Ive been a cd in the closet since i was 14 and since then lifes been hard, one time my father and friends found out and i was almost disowned, i got them on the track of thinking im not becouse i just wasnt ready at the time, but i recently turned 18 and got a place of my own and have been thinking of coming out for a while now, i love to just sit around dressed up, but i just want to get out in the world and be who i realy am inside im tired of having to hide it, how did you handle it?

Hi Victoria

I was in the closet for more years than I care to remember, probably since about the age when you started. My life began at 40 when Maria was "born". It was a case of taking the next step or forget it. I was fed up buying clothes from charity shops and then feeling guilty and chucking them away. Coming out of the closet can be a gradual thing rather than doing it all at once.
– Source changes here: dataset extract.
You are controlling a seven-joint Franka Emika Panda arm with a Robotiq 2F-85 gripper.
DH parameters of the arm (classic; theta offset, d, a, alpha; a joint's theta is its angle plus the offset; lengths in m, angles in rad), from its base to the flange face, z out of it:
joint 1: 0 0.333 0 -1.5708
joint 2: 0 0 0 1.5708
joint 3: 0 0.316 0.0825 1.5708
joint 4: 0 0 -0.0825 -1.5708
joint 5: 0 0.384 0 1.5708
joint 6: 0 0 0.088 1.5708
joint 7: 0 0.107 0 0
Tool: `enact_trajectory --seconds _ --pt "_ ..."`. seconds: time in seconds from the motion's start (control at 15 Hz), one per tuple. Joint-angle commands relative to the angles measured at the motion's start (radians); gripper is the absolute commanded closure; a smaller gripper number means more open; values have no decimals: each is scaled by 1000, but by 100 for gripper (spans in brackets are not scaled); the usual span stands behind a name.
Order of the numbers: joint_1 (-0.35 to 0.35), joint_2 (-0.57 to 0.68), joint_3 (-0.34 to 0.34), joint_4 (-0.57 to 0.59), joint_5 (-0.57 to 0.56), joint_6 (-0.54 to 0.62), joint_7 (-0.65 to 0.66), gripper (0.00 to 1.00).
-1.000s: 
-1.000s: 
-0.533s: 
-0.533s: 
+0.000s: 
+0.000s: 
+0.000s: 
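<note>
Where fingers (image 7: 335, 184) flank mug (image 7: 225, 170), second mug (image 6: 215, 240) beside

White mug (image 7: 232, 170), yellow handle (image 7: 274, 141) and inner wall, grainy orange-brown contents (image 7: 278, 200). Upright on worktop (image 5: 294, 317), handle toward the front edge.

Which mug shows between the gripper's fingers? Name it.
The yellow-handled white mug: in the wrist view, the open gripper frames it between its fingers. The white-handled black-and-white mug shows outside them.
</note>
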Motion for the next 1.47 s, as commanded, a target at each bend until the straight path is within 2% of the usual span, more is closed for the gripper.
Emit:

I have been Maria for over 2 years but there are still some grey areas where a toe or two are still in the closet. Having your own place obviously makes it a million times easier.

Regards

Maria

DonnaT
05-07-2006, 09:07 AM
Hi Victoria, welcome.

Living on your own is the best step, thus there is no need to tell your family.

As for getting out, first and foremost, always make sure you are in a safe environment. Don't put yourself in a situation women find dangerous.

Second, finding a support group could help with your going out. A number of girls have found this helpful.

Remember, there's no rush. You've got plenty of time to work on your look and finding places to go.